If an entry includes an image, drop the image and copy the rest verbatim.

[Source records]
________________________

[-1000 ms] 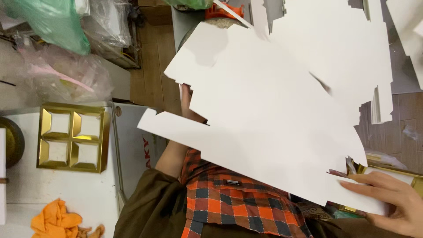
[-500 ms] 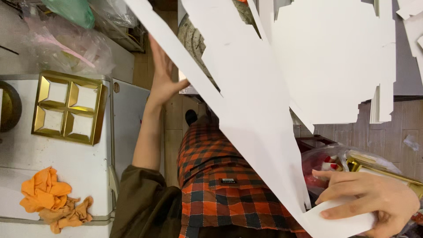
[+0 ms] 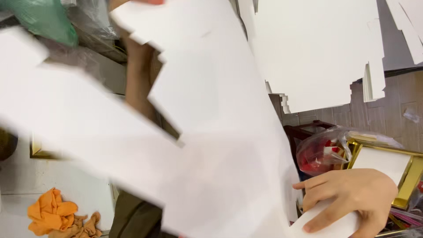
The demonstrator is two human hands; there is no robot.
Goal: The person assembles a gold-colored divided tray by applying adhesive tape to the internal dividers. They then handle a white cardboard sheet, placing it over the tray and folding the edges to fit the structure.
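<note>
A big white die-cut cardboard sheet (image 3: 220, 145) fills the middle of the view, tilted and blurred at its left side. My right hand (image 3: 352, 198) grips its lower right corner, fingers curled over the edge. My left forearm (image 3: 137, 75) rises behind the sheet to its top edge. Only the fingertips of my left hand (image 3: 147, 1) show there, pinched on the sheet at the frame's top.
A stack of similar white die-cut sheets (image 3: 317, 53) lies at the upper right. A gold-rimmed box (image 3: 407, 176) and a clear bag with red contents (image 3: 319, 154) sit by my right hand. An orange cloth (image 3: 53, 213) lies on the white table (image 3: 26, 180). A green bag (image 3: 39, 17) is top left.
The sheet has swung from edge-on to broadside and now covers my plaid-shirted lap and most of the gold tray at left. My left hand has gone up to the frame's top.
</note>
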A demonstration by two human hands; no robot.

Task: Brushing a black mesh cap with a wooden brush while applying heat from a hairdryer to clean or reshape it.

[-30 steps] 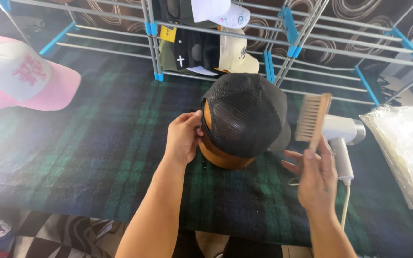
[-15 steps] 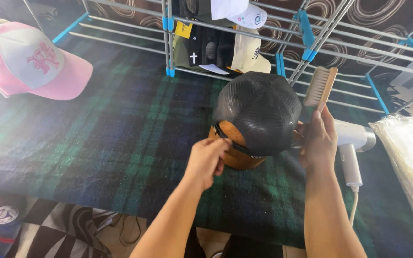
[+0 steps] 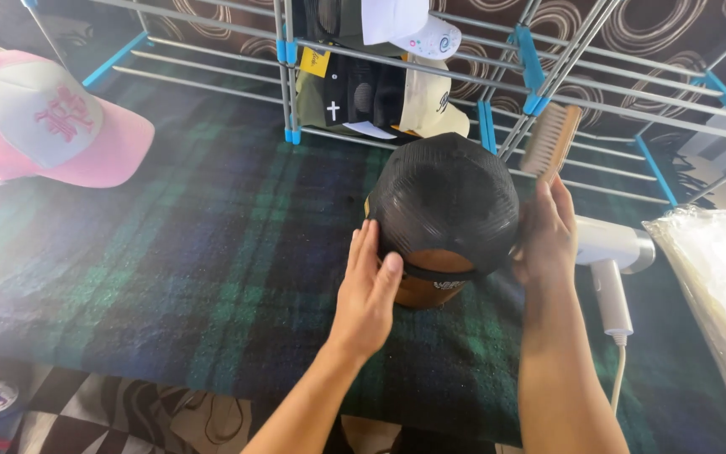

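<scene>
A black mesh cap (image 3: 445, 202) sits over a brown rounded form (image 3: 427, 286) on the dark green plaid cloth (image 3: 212, 252). The left hand (image 3: 366, 294) lies flat against the cap's left side, fingers straight and close together, gripping nothing. The right hand (image 3: 545, 235) presses the cap's right side while its fingers pinch a wooden bristle brush (image 3: 550, 139), which sticks up above them. A white handheld steamer (image 3: 611, 261) lies just right of the cap. A pink-and-white cap (image 3: 48, 118) rests well apart at far left, before a metal rack (image 3: 497, 76).

Small yellow tag (image 3: 315, 61) on hung caps, clear plastic bag (image 3: 716, 286) far right
</scene>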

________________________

Completed task —
[-1000 ms] 
[-500 ms] 
[+0 ms] 
The demonstrator is two human hands; there is no robot.
Goal: The person assembles a gold-colored divided tray by applying adhesive tape to the internal dividers. They then handle a white cardboard sheet, placing it over the tray and folding the edges to fit the structure.
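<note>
A big white die-cut cardboard sheet (image 3: 220, 145) fills the middle of the view, tilted and blurred at its left side. My right hand (image 3: 352, 198) grips its lower right corner, fingers curled over the edge. My left forearm (image 3: 137, 75) rises behind the sheet to its top edge. Only the fingertips of my left hand (image 3: 147, 1) show there, pinched on the sheet at the frame's top.
A stack of similar white die-cut sheets (image 3: 317, 53) lies at the upper right. A gold-rimmed box (image 3: 407, 176) and a clear bag with red contents (image 3: 319, 154) sit by my right hand. An orange cloth (image 3: 53, 213) lies on the white table (image 3: 26, 180). A green bag (image 3: 39, 17) is top left.
The sheet has swung from edge-on to broadside and now covers my plaid-shirted lap and most of the gold tray at left. My left hand has gone up to the frame's top.
</note>
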A demonstration by two human hands; no robot.

Task: Brushing a black mesh cap with a wooden brush while applying heat from a hairdryer to clean or reshape it.

[-30 steps] 
[-15 steps] 
[+0 steps] 

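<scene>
A black mesh cap (image 3: 445, 202) sits over a brown rounded form (image 3: 427, 286) on the dark green plaid cloth (image 3: 212, 252). The left hand (image 3: 366, 294) lies flat against the cap's left side, fingers straight and close together, gripping nothing. The right hand (image 3: 545, 235) presses the cap's right side while its fingers pinch a wooden bristle brush (image 3: 550, 139), which sticks up above them. A white handheld steamer (image 3: 611, 261) lies just right of the cap. A pink-and-white cap (image 3: 48, 118) rests well apart at far left, before a metal rack (image 3: 497, 76).

Small yellow tag (image 3: 315, 61) on hung caps, clear plastic bag (image 3: 716, 286) far right
</scene>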

This exercise has nothing more to it.